## [Stored items]
=== Begin Enclosure ===
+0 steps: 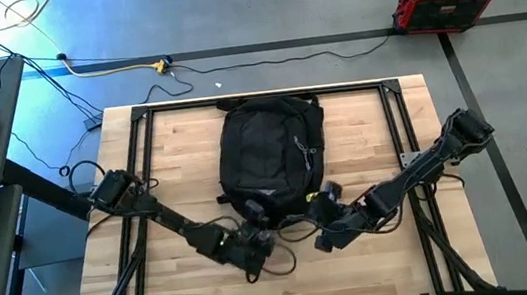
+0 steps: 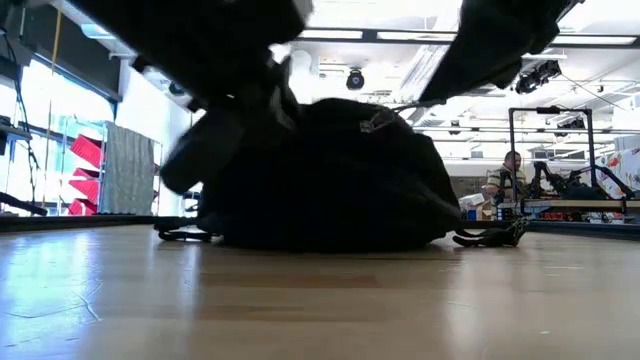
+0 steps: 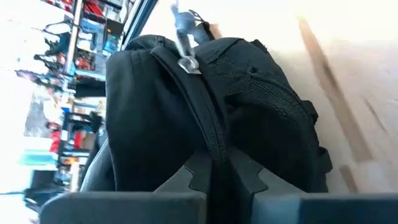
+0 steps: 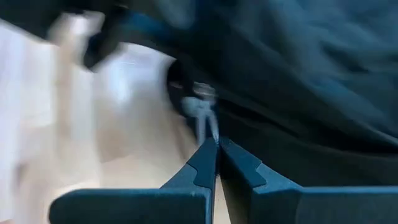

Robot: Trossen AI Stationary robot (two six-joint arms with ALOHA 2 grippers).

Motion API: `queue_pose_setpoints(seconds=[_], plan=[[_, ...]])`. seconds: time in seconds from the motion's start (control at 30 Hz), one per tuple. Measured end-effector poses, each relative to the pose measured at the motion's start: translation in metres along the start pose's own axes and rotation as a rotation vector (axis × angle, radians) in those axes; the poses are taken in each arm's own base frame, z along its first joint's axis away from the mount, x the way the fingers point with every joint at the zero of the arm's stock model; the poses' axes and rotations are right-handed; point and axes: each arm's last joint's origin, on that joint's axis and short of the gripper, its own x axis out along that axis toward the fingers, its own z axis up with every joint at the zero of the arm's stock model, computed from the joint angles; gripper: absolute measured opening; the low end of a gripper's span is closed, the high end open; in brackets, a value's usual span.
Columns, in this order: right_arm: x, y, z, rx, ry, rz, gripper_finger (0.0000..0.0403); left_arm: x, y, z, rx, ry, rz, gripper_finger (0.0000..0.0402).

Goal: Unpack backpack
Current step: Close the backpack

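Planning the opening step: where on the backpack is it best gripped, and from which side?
Probably the grey zipper pull on the backpack, approached from the table's near edge: it dangles free of the fabric along the zip seam, a thin tab easily pinched.

light: bright, from lamps on the ceiling [image 2: 430, 38] | glare: white on the table [image 3: 348, 56] | blur: right wrist view smeared | backpack [image 2: 330, 180]: dark shape, low view
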Motion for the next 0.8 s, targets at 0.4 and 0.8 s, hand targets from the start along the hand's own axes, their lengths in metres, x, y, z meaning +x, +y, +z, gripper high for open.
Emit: queue_pose_setpoints(seconds=[0.4, 0.8], plan=[[-0.009, -0.043, -0.027, 0.054, 0.199, -0.436, 0.0, -0.07, -0.035, -0.03, 0.067, 0.096, -0.017, 0.0], [-0.007, 0.034, 0.007, -0.407, -0.248, 0.117, 0.0006, -0.077, -0.021, -0.014, -0.078, -0.004, -0.027, 0.0]])
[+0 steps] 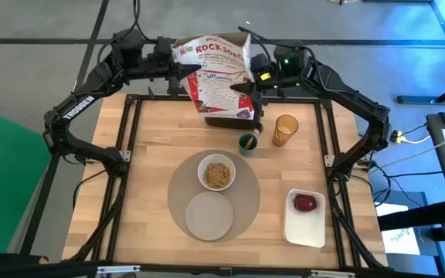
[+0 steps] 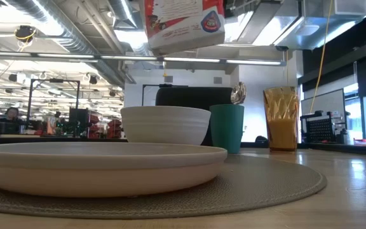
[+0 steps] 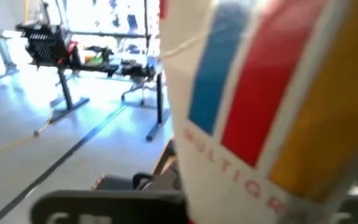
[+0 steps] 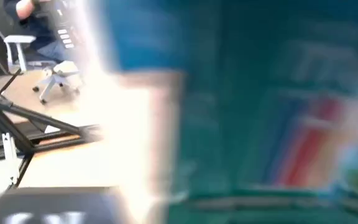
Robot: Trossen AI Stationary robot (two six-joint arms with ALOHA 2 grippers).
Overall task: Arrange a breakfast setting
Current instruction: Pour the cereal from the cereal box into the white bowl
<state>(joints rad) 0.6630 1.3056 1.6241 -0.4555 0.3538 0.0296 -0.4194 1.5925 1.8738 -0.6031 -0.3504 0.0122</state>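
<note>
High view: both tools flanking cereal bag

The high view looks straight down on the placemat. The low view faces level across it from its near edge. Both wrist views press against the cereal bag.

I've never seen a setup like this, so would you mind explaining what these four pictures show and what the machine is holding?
It is a robot with two dark arms at a wooden table. One camera looks down from above, one sits at table height, and one rides on each wrist. The left gripper and right gripper together hold a cereal box in the air at the table's far edge. Below lie a round placemat carrying a cereal-filled bowl and a small plate. Nearby are a teal cup, an amber cup, and a white tray with a red apple.
</note>
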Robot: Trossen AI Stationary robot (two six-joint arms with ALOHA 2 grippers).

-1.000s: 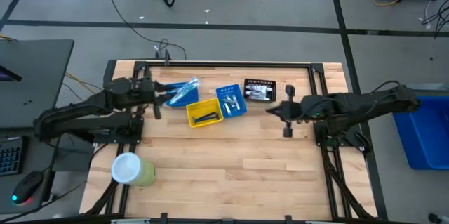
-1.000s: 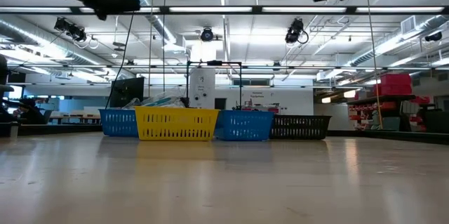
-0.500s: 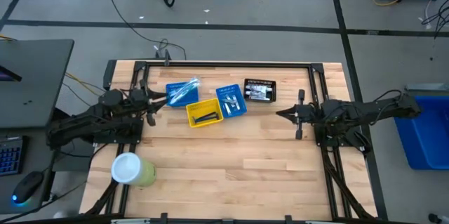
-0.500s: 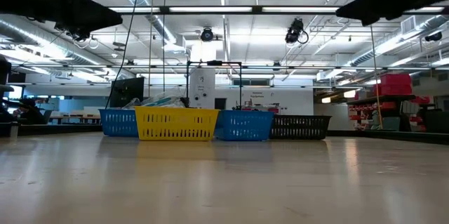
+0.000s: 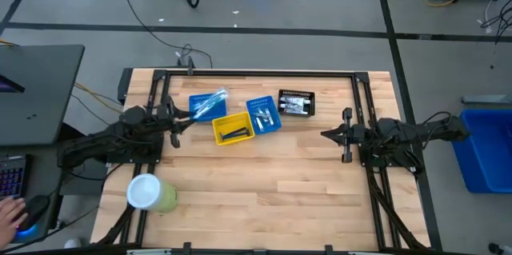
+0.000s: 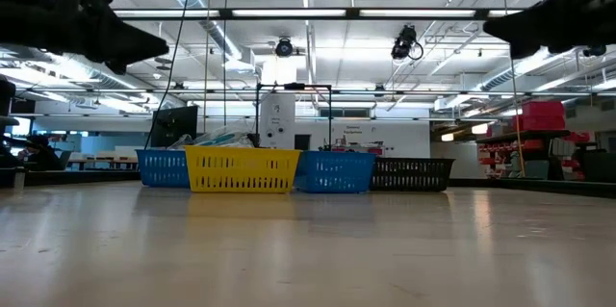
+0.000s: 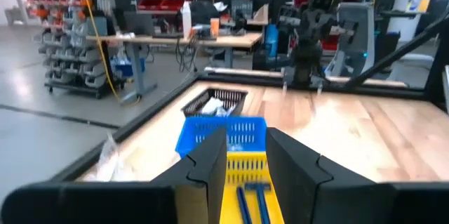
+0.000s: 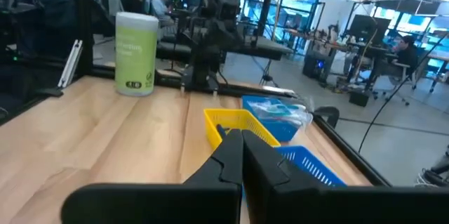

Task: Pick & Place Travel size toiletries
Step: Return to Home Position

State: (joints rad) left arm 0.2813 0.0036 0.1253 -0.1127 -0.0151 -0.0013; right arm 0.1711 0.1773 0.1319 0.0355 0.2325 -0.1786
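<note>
Left gripper (image 5: 182,117) hangs empty, and its wrist view shows us the fingers apart; right gripper (image 5: 326,133) faces it, fingers pressed together. Toiletries (image 5: 262,115) lie in the bins (image 5: 231,123) between them, nearer the left gripper. Overhead we see the contents; the low view gives us only bin walls.

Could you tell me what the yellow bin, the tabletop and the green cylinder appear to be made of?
The yellow bin: likely moulded plastic, matte; its walls are a slotted lattice. The tabletop: pale wood in joined strips with visible grain, soft sheen. The green cylinder: probably plastic, smooth, with a printed label and white lid; uncertain.
</note>
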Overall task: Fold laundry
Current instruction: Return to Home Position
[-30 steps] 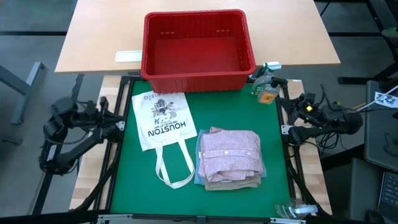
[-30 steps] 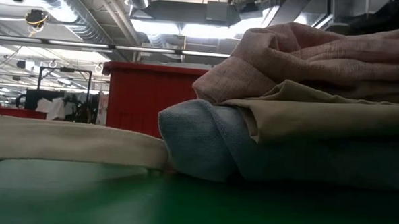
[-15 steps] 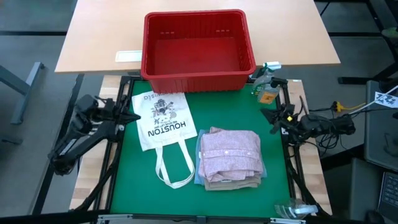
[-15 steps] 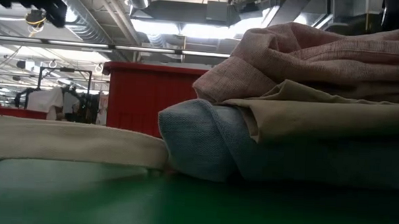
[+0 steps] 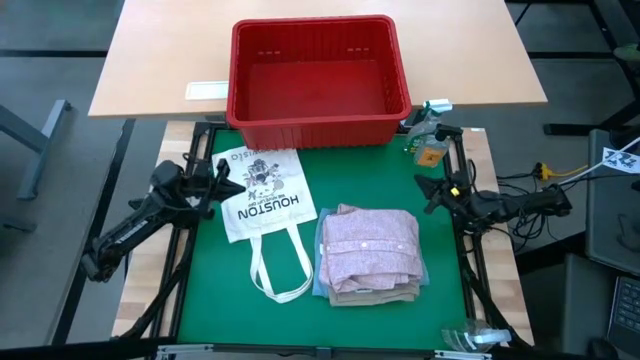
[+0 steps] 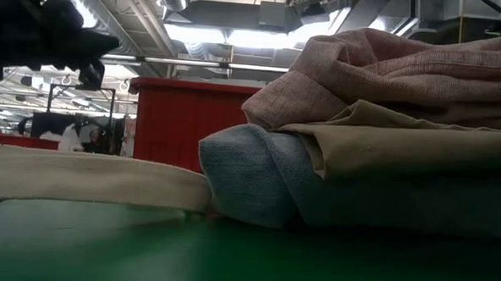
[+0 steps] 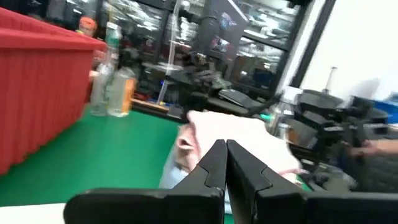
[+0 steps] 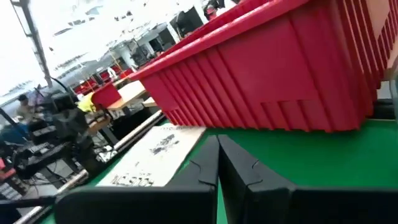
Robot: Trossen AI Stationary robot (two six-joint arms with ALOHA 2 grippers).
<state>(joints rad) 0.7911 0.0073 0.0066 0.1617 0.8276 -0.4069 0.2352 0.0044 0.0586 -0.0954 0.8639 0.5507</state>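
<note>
Green desk (image 5: 370, 170): both arms low at its side edges, tips pointing inward at each other.

Red basket (image 5: 318, 70): nothing seen inside. Stands at the far edge of the desk, beyond both sets of fingers, about midway between them.

White tote bag (image 5: 262, 195): printed, lying flat, handles toward the near edge. Its side edge is just beside the left fingers' tips.

Laundry: one folded stack, between the two sets of fingers, nearer the right ones and on the side of them away from the basket.
- pink shirt (image 5: 372, 245) on top, button placket up
- tan piece (image 6: 403, 147) under it
- blue denim (image 6: 257, 175) at the bottom, resting on the desk; its folded edge is just beside the tote's edge in the low view

Bottles (image 5: 428, 140): beside the basket's corner, just beyond the right fingers.

Left fingers (image 5: 226, 183): pressed together tip to tip in the left wrist view, holding nothing; clear of the stack.

Right fingers (image 5: 425, 186): likewise closed together in the right wrist view, nothing between them; near the stack's corner, not touching it.
</note>
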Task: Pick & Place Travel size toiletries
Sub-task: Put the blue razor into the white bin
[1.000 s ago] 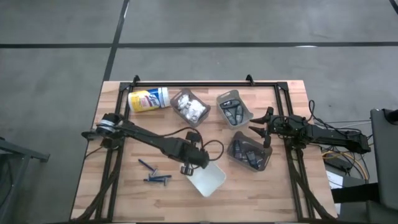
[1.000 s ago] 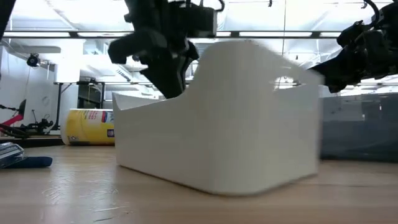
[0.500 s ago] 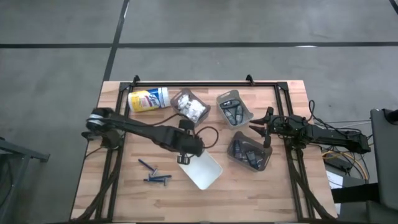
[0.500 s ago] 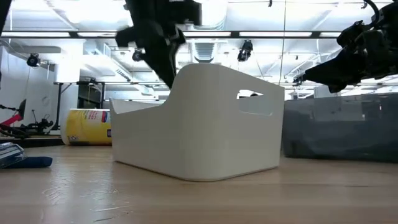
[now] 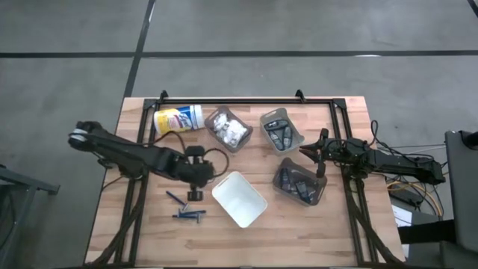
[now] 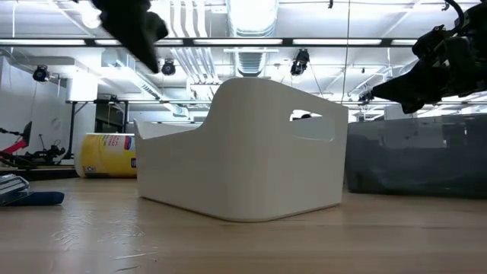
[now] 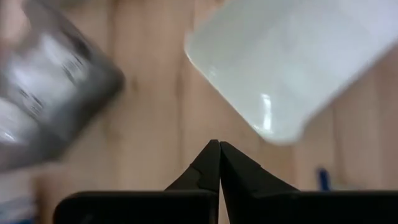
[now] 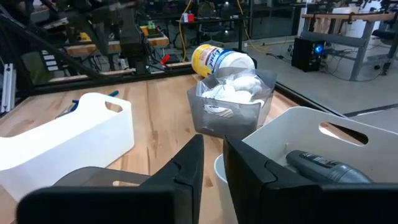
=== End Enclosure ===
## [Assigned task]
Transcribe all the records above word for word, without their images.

## [Output]
+0 steps: 
+0 steps: 
+0 steps: 
+0 steps: 

Robot: Trossen AI Stationary robot (two six-joint arms with ALOHA 2 grippers).

Motion API: `queue_pose_setpoints(seconds=[_], plan=[[_, ...]])`. seconds: time in seconds from the motion's start (control at 30 Hz), one per tuple. Measured end-effector poses, each relative to the pose measured at the motion's start: translation in metres along the start pose's own axes and rotation as a rotation vector (axis × angle, radians) in those axes; the poses are taken in each arm's own base frame, z along its first joint's axis away from the mount, x the way the fingers point with every joint at the zero of the arm's stock model; the poses' axes and rotations are right-handed; point and axes: each arm's last joint's origin, on that joint's axis and short of the gripper, its own x axis out along that axis toward the fingers, its own z axis up with every joint at the zero of the arm's stock model, computed from the joint angles; gripper: absolute measured opening; the low end of a gripper's span is closed, the high end open; in brackets, a value's usual span.
Columns, in this order: right_arm: x, y, z, rx, ry, rz, gripper_finger (0.0000..0.0403); left_arm: x, y, z, rx, ry, rz, gripper_finger (0.0000..0.0402).

Goal: Unpack backpack
Current step: Close the backpack

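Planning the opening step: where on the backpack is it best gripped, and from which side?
Probably the grey zipper pull on the backpack, approached from the table's near edge: it dangles free of the fabric along the zip seam, a thin tab easily pinched.

light: bright, from lamps on the ceiling [image 2: 430, 38] | glare: white on the table [image 3: 348, 56] | blur: right wrist view smeared | backpack [image 2: 330, 180]: dark shape, low view
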Motion for the next 0.8 s, targets at 0.4 and 0.8 s, hand targets from the start along the hand's own axes, their lengths in metres, x, y, z meaning +x, +y, +z, gripper high for open.
Emit: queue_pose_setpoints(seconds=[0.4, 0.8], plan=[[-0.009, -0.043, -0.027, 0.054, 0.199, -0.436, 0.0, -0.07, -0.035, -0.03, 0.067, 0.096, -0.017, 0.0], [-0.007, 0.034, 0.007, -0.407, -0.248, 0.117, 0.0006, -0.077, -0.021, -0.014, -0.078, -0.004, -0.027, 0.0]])
[+0 steps] 
[+0 steps] 
[+0 steps] 
[+0 steps] 
Robot: Trossen AI Stationary robot (two six-joint arms with ALOHA 2 grippers).
Overall task: Arrange a breakfast setting
Current instruction: Pour the cereal from the cereal box into the white bowl
<state>(joints rad) 0.6630 1.3056 1.6241 -0.4555 0.3538 0.0296 -0.4194 1.5925 1.8738 -0.6031 -0.3504 0.0122</state>
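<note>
High view: both tools flanking cereal bag

The high view looks straight down on the placemat. The low view faces level across it from its near edge. Both wrist views press against the cereal bag.

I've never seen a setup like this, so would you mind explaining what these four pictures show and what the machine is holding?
It is a robot with two dark arms at a wooden table. One camera looks down from above, one sits at table height, and one rides on each wrist. The left gripper and right gripper together hold a cereal box in the air at the table's far edge. Below lie a round placemat carrying a cereal-filled bowl and a small plate. Nearby are a teal cup, an amber cup, and a white tray with a red apple.
</note>
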Robot: Trossen AI Stationary robot (two six-joint arms with ALOHA 2 grippers).

-1.000s: 
-1.000s: 
-0.500s: 
-0.500s: 
+0.000s: 
+0.000s: 
+0.000s: 
+0.000s: 

Task: Pick & Place Travel size toiletries
Step: Return to Home Position

State: (joints rad) left arm 0.2813 0.0036 0.1253 -0.1127 -0.0151 -0.0013; right arm 0.1711 0.1773 0.1319 0.0355 0.2325 -0.1786
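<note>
Left gripper (image 5: 182,117) hangs empty, and its wrist view shows us the fingers apart; right gripper (image 5: 326,133) faces it, fingers pressed together. Toiletries (image 5: 262,115) lie in the bins (image 5: 231,123) between them, nearer the left gripper. Overhead we see the contents; the low view gives us only bin walls.

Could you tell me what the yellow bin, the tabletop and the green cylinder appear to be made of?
The yellow bin: likely moulded plastic, matte; its walls are a slotted lattice. The tabletop: pale wood in joined strips with visible grain, soft sheen. The green cylinder: probably plastic, smooth, with a printed label and white lid; uncertain.
</note>
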Overall task: Fold laundry
Current instruction: Return to Home Position
[-30 steps] 
[-30 steps] 
[-15 steps] 
[-15 steps] 
[+0 steps] 
[+0 steps] 
[+0 steps] 
[+0 steps] 
Robot: Trossen AI Stationary robot (two six-joint arms with ALOHA 2 grippers).
<state>(joints rad) 0.7911 0.0073 0.0066 0.1617 0.8276 -0.4069 0.2352 0.0044 0.0586 -0.0954 0.8639 0.5507</state>
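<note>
Green desk (image 5: 370, 170): both arms low at its side edges, tips pointing inward at each other.

Red basket (image 5: 318, 70): nothing seen inside. Stands at the far edge of the desk, beyond both sets of fingers, about midway between them.

White tote bag (image 5: 262, 195): printed, lying flat, handles toward the near edge. Its side edge is just beside the left fingers' tips.

Laundry: one folded stack, between the two sets of fingers, nearer the right ones and on the side of them away from the basket.
- pink shirt (image 5: 372, 245) on top, button placket up
- tan piece (image 6: 403, 147) under it
- blue denim (image 6: 257, 175) at the bottom, resting on the desk; its folded edge is just beside the tote's edge in the low view

Bottles (image 5: 428, 140): beside the basket's corner, just beyond the right fingers.

Left fingers (image 5: 226, 183): pressed together tip to tip in the left wrist view, holding nothing; clear of the stack.

Right fingers (image 5: 425, 186): likewise closed together in the right wrist view, nothing between them; near the stack's corner, not touching it.
</note>
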Task: Pick & Place Travel size toiletries
Sub-task: Put the blue razor into the white bin
[1.000 s ago] 
[1.000 s ago] 
[0.500 s ago] 
[0.500 s ago] 
[now] 
[now] 
[now] 
[now] 

The exercise has been carried out completely.